L’agriculture, forcément
Dans un département à caractère rural comme celui de l’Yonne, l’intervention de l’europarlementaire bourguignon Jérémy Decerle ne manquait pas d’intérêt sur fond d’autonomie alimentaire et de transition écologique. « Nous avons fait le boulot pendant cinq ans pour imaginer une politique agricole équilibrée et la plus verte de l’Histoire », s’est félicité l’ancien président des Jeunes agriculteurs (JA) de Saône-et-Loire et éleveur de Charolais à Chevagny-sur-Guye. « Aujourd’hui, 25 % des aides de la Pac sont conditionnées à des considérations environnementales. Aucun secteur d’activité ne fait reposer ses revenus sur des critères écologiques. » Défendant l’idée d’un « Green Deal » et de ces « mesures-miroir », le numéro 14 sur la liste de la majorité présidentielle s’est défendu de tout « dogmatisme ».
« Il est inadmissible que nous laissions entrer dans l’espace européen des produits alimentaires qui ne respectent pas les règles que nous imposons à nos agriculteurs ! » Fustigeant à son tour la vacuité des lignes politiques de ses opposants - « Le siège de Bardella au Parlement européen n’est pas usé… » -, le chef d’entreprise de 35 ans a fait voler en éclat les arguments de ceux qui reprochent au macronisme d’avoir fait sauter les lignes. « Nous n’avons jamais interdit aux Socialistes et aux Républicains d’avoir de bonnes idées, eux pour qui leur seul programme est de flirter avec les idées de la Nupes ou de l’extrême droite. »
L’immigration, évidemment
Attendu sur son terrain de prédilection, l’actuel ministre de l’Intérieur et des outre-mer n’a pas déçu… « Il ne s’agit pas d’être pour ou contre l’immigration mais de savoir s’adapter en prenant en compte l’accueil un certain nombre de personnes », a-t-il expliqué avant de railler l’idée de double frontière. « Dans ma seule ville de Tourcoing, il existe 17 points de passage avec le Belgique, cela n’a pas de sens ! » Gérald Darmanin a néanmoins défendu avec vigueur la nécessité d’une politique européenne commune en la matière. « Comment peut-on imaginer la libre circulation dans un espace sans en contrôler les limites ? Nous devons pouvoir connaître l’identité de ceux qui entrent. »

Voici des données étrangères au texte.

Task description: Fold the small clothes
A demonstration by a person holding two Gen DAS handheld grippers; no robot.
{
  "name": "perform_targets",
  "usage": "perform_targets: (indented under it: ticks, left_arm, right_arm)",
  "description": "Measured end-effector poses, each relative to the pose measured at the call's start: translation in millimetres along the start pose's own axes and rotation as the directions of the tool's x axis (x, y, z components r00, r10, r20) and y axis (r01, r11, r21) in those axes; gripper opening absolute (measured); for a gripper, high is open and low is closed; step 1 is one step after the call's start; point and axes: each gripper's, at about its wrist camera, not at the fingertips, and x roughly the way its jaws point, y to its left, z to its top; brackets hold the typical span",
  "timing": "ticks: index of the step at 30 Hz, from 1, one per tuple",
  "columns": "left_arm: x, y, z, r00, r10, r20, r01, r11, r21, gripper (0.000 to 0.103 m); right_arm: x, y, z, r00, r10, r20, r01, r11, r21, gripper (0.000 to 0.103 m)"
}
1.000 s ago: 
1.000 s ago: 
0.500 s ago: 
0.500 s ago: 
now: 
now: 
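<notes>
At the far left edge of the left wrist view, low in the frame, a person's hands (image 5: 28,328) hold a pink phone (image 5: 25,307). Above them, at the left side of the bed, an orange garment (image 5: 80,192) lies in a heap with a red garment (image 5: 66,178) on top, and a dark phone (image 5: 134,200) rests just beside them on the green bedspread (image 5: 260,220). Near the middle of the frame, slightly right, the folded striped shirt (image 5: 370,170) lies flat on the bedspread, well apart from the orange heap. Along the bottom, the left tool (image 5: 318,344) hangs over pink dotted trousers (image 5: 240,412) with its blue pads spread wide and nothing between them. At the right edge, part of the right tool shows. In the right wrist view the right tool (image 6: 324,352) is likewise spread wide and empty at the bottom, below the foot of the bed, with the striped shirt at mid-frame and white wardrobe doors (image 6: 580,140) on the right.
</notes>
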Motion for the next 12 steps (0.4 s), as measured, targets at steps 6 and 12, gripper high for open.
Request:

Une « aberration » à laquelle vient de mettre fin le « Pacte migratoire », adopté à l’unanimité et dont sa mise en oeuvre débutera en octobre prochain avec la création de la fiche biométrique. Le verbe haut, le « premier flic de France » a illustré, exemple à l’appui, les nouvelles règles à venir dans cette « Union migratoire » qui n’a jamais été construite auparavant et qui devrait permettre de mieux lutter contre le trafic de drogues. Comme les changements en matière de demandes d’asile qui se feront désormais à la frontière de l’Europe et non plus, dans le pays d’accueil, ou ceux en matière de contrôles portuaires « les mêmes au Havre qu’à Anvers ». « Nous devons pouvoir distinguer les demandes d’asile de l’immigration irrégulière », rappelant, au passage, que « 70 % des demandes sont refusées en France et que 70 % des recours le sont par les tribunaux. » Une allocution, à peine voilée, en forme de bilan de l’action du gouvernement. Même lors d’une campagne européenne, la politique nationale n’est jamais bien loin.